The rest of the day was devoted to mostly polite but sometimes heated conversations moderated by the faculty codirectors of the center, Professors Noah Feldman, David Golove, Stephen Holmes and Richard Pildes. The framers of the constitution had not predicted political parties, said Pildes, and the idea of checks and balances presumes Congress’s desire to fully participate in governing as well as oversight. Sidney Blumenthal, former adviser to President Clinton, agreed that partisan abuse is “political in character, fundamentally.” But Judge Richard Posner of the U.S. Court of Appeals for the Seventh Circuit, and Viet Dinh, a former U.S. assistant attorney general for legal policy from 2001 to 2003, disagreed. “Congress is inadequate to deal with security and dispatch in matters of national security,” said Dinh. Laws passed by Congress “encourage the President to claim and exercise inherent powers,” insisted Posner, particularly in light of new threats to the U.S.
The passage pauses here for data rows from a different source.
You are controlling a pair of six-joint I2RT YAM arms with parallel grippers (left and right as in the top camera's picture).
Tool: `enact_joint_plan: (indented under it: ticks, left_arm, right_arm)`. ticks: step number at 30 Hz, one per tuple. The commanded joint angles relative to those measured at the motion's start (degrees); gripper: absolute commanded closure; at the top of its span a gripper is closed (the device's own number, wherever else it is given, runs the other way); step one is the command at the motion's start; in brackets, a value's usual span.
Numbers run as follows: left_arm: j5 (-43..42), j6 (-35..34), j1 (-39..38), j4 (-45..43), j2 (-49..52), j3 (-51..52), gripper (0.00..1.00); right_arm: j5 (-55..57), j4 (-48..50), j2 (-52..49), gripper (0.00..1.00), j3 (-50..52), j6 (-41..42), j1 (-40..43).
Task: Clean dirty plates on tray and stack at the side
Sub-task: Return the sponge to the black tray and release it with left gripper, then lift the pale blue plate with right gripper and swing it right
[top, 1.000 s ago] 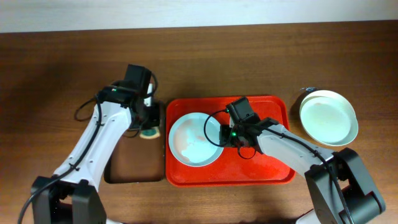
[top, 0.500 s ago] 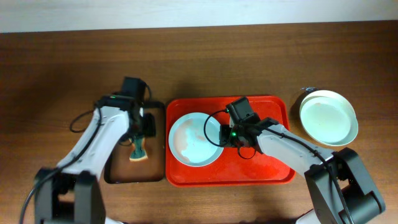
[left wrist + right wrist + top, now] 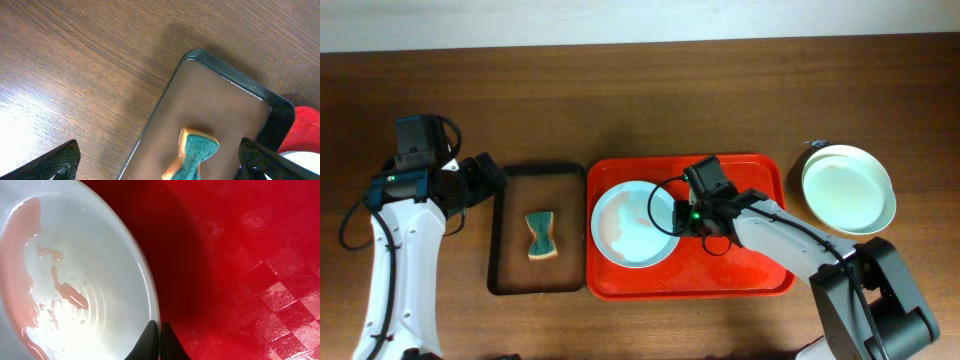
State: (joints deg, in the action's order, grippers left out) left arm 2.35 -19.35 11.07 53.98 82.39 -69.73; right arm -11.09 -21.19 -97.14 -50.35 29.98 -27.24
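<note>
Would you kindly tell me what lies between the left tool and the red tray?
In the overhead view, the black tray with a sponge on it.

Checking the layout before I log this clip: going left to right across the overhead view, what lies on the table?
Black tray with a green sponge in it → red tray holding the smeared pale blue plate → stacked plates off the tray, pale green on top.
</note>
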Motion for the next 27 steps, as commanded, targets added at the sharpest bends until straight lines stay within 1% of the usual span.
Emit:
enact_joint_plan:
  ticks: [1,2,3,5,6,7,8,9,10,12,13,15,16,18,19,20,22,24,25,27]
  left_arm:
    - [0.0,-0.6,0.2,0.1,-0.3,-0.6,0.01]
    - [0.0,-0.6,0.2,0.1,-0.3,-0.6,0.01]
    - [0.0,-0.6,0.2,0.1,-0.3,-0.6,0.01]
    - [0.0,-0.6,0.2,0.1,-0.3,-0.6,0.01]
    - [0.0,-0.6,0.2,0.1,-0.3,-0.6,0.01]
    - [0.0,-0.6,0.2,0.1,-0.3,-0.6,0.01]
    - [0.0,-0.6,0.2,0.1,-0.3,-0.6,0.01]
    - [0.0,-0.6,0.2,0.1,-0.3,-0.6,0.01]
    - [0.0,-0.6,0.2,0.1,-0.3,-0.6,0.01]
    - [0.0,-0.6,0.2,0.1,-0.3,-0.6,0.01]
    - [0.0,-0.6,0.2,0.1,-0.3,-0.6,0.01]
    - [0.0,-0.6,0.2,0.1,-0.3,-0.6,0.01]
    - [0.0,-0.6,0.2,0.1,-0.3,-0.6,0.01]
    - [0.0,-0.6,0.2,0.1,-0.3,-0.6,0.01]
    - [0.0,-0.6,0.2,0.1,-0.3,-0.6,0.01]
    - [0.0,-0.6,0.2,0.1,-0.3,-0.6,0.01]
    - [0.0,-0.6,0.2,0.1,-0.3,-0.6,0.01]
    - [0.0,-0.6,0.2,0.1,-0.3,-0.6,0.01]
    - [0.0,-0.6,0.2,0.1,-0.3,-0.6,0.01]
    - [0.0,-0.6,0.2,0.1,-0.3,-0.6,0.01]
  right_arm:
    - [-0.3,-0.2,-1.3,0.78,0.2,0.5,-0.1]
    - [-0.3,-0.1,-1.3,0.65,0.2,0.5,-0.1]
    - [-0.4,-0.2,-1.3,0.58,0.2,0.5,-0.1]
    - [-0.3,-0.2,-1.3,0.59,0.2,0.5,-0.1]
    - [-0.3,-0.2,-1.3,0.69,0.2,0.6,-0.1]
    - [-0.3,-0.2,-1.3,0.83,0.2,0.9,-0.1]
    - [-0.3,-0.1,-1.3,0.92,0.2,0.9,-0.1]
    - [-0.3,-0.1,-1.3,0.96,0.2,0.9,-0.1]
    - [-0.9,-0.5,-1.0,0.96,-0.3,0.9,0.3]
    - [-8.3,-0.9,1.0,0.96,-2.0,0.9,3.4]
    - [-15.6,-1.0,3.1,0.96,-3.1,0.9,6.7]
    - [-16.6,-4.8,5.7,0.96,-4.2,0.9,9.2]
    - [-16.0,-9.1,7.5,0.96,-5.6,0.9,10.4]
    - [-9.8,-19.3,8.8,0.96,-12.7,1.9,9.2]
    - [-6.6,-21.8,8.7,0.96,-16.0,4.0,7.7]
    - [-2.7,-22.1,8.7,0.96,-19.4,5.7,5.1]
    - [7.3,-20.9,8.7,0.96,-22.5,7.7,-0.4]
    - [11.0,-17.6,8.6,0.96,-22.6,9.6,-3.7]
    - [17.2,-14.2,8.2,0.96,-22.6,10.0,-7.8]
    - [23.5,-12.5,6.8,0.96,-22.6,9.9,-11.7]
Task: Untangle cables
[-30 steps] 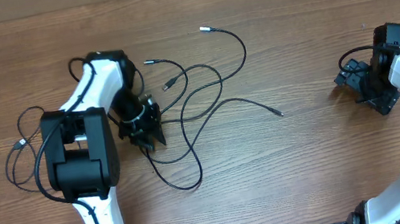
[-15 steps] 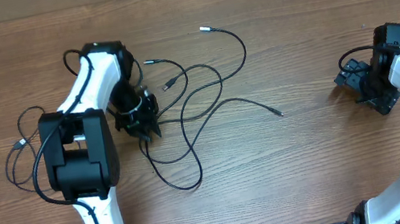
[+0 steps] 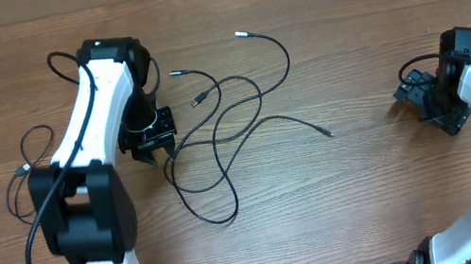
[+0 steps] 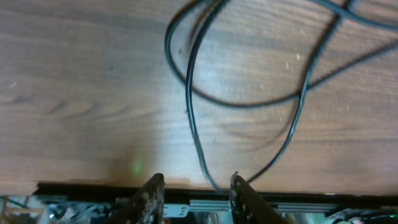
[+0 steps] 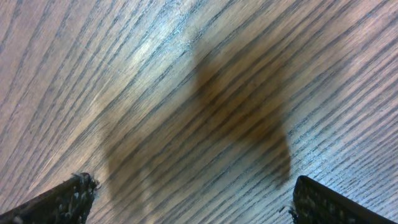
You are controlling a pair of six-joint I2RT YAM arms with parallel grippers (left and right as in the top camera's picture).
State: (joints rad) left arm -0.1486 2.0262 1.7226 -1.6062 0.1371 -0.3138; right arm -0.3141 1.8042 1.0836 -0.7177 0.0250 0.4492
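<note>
Here the left gripper (image 4: 196, 182) sits low over the table (image 3: 372, 205) with its jaws partly apart. Two strands of the cables (image 4: 188, 99) run in between its fingers, close to one of them, though I cannot tell whether they touch it. Ahead of its tips the cables fan out in loose loops, and the right gripper (image 5: 189, 183), well apart from them, hangs wide open over wood.

Can't follow the cables (image 4: 188, 93) past the top edge at the left wrist. Can't follow one strand low between the left gripper (image 4: 195, 180) fingers either: touching or just beside, impossible to say. From overhead, can't identify the plug tips (image 3: 239, 32), too tiny. Seeing only the right gripper (image 5: 193, 186) finger ends, cropped at the bottom corners.
</note>
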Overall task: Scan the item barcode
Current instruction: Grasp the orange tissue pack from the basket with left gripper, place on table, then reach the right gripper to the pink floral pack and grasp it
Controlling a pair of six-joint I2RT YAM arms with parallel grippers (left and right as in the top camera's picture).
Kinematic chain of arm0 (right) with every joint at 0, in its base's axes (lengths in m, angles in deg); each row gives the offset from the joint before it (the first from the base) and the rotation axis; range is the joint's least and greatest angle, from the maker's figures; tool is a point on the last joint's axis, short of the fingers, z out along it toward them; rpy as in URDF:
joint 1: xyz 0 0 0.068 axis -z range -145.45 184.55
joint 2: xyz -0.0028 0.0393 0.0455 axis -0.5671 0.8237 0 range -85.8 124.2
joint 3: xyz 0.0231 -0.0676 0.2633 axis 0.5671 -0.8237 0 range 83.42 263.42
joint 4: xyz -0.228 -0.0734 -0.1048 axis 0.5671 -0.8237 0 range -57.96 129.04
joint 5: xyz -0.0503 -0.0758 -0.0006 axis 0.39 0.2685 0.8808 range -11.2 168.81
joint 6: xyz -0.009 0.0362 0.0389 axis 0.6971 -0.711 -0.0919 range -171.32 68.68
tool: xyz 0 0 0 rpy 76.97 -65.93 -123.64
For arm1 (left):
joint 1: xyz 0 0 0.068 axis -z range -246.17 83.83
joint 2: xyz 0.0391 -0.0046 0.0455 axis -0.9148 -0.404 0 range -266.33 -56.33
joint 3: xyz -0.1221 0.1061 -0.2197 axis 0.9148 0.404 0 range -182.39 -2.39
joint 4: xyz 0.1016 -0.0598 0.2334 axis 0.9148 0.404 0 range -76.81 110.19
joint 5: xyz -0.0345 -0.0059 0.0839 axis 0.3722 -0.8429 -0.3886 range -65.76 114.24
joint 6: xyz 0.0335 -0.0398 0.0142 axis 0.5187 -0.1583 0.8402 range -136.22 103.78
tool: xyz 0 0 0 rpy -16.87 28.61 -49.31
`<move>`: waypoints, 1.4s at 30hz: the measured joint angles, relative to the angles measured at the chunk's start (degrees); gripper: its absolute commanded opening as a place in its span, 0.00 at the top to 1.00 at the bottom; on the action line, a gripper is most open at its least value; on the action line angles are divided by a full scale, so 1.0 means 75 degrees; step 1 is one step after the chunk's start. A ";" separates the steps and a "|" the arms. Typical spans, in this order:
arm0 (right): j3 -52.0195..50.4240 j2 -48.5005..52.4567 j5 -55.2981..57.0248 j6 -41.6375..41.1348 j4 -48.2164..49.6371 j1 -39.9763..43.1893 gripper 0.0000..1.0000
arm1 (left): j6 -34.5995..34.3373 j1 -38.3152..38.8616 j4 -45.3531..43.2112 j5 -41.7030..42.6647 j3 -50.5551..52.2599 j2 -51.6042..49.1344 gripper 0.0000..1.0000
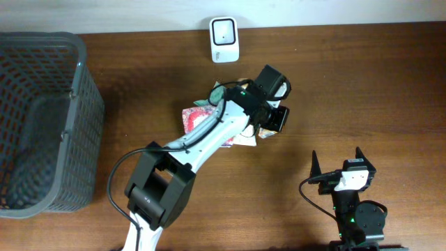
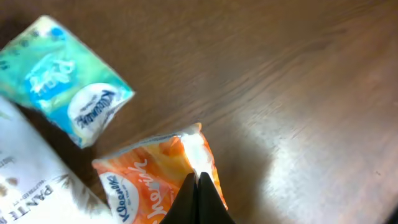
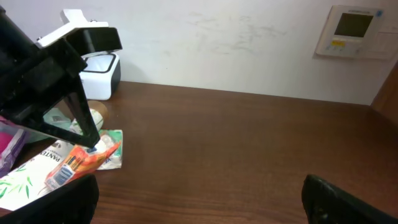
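An orange Kleenex tissue pack [image 2: 146, 180] lies on the brown table, and my left gripper [image 2: 198, 178] is shut on its white sealed edge. In the right wrist view the same orange pack [image 3: 73, 163] hangs tilted from the left fingertips, its low end on the pile. The white barcode scanner [image 1: 224, 40] stands at the table's back edge, apart from the left gripper [image 1: 270, 124]. My right gripper [image 3: 199, 202] sits open near the front edge with nothing between its fingers.
A teal Kleenex pack [image 2: 68, 87] and a white Pantene sachet [image 2: 28, 180] lie beside the orange pack among several small packets [image 1: 198, 115]. A dark mesh basket [image 1: 42, 118] fills the left side. A wall panel [image 3: 353, 30] hangs behind.
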 measured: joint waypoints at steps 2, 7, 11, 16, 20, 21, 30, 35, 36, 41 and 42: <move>0.0000 0.0000 0.0000 -0.0003 -0.0003 0.0000 0.01 | -0.0172 0.0128 0.0000 -0.0641 0.0000 -0.0003 0.58; 0.0000 0.0000 0.0000 0.0000 -0.0003 0.0000 0.01 | -0.0239 0.0262 -0.0003 -0.1151 -0.0003 -0.0003 0.33; 0.0000 0.0000 0.0000 -0.0003 -0.0003 0.0000 0.01 | 0.0009 -0.0152 0.0615 -0.1180 -0.0749 0.0117 0.00; 0.0000 0.0000 0.0003 -0.0003 0.0000 0.0000 0.01 | 0.0312 -0.2066 0.2081 -0.1233 -0.1250 0.2305 0.01; 0.0000 0.0000 0.0000 0.0000 0.0000 0.0000 0.01 | 0.0338 -0.3477 0.2556 -0.1323 -0.1323 0.2748 0.01; 0.0000 0.0000 0.0000 0.0000 0.0000 0.0000 0.01 | 0.0338 -0.3704 0.2594 -0.1326 -0.1323 0.2734 0.01; 0.0000 0.0000 0.0000 -0.0003 0.0000 0.0000 0.01 | 0.0341 -0.4062 0.2585 -0.1434 -0.1323 0.2731 0.01; 0.0000 0.0000 0.0000 0.0003 0.0000 0.0000 0.01 | 0.0344 -0.4062 0.2378 -0.3013 -0.1323 0.2731 0.01; 0.0000 0.0000 0.0000 -0.0006 0.0000 0.0000 0.01 | 0.0361 -0.4062 0.2299 -0.3453 -0.1323 0.2731 0.01; 0.0000 0.0000 -0.0003 -0.0003 0.0006 0.0000 0.01 | 0.0367 -0.4150 0.2197 -0.4578 -0.1323 0.2731 0.01; 0.0000 0.0000 -0.0251 0.0000 0.0038 0.0000 0.01 | 0.0367 -0.4156 0.2197 -0.4578 -0.1323 0.2731 0.01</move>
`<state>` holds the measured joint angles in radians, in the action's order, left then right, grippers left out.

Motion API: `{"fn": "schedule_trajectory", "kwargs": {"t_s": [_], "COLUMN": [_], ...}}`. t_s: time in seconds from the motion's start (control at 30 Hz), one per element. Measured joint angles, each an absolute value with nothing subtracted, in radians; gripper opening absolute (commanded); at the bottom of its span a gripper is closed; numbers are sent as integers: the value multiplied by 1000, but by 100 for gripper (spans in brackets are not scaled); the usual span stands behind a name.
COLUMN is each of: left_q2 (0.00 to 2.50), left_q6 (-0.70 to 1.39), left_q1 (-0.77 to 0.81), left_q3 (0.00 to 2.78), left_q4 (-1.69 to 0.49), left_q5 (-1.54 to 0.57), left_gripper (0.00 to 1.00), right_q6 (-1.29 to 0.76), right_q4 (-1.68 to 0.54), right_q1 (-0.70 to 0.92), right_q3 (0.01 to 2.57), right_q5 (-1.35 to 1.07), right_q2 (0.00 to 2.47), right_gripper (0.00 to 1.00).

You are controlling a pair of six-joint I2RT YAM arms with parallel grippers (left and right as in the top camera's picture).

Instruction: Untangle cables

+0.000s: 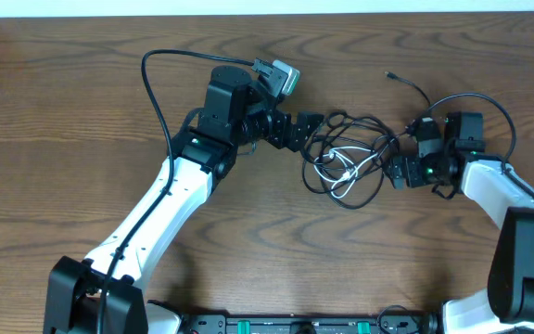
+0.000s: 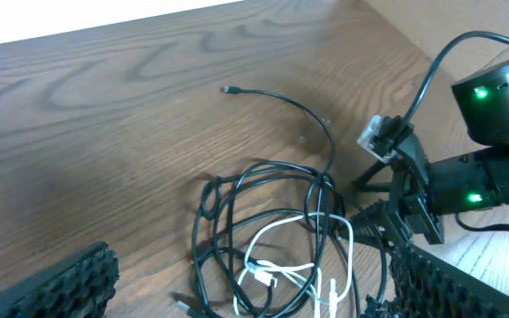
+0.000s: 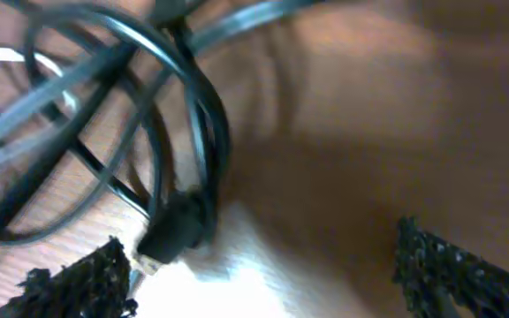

Former Nebraska senator, and now president of the New School, Bob Kerrey offered harsher criticism of Congress. The War Powers Resolution, Kerrey said, did not provide carte blanche to any president to challenge an abstract terrorist threat. Congress was explicitly to blame, concurred Michael Vatis, a lawyer at Steptoe & Johnson in Washington, D.C., for allowing the executive branch to waylay civil liberties by authorizing clandestine wiretaps on U.S. citizens and indefinitely detaining enemy combatants. If the president is allowed to take power, Vatis said, then he’ll take it. Patrick Philbin, former associate deputy attorney general at the Department of Justice, countered that the war on terror “is a very different war, but a war nonetheless” and the President must be allowed to act.

Donna Newman, the New York City criminal defense attorney assigned in 2002 to represent Jose Padilla, a U.S. citizen deemed an enemy combatant, said that she was dumbfounded by the disregard for due process where her client was concerned. The President has constructed an “atmosphere of fear” as a basis for grabbing power. “It’s a fear of liberty, not terrorism,” she said, “to somehow say that freedom is what makes us vulnerable.”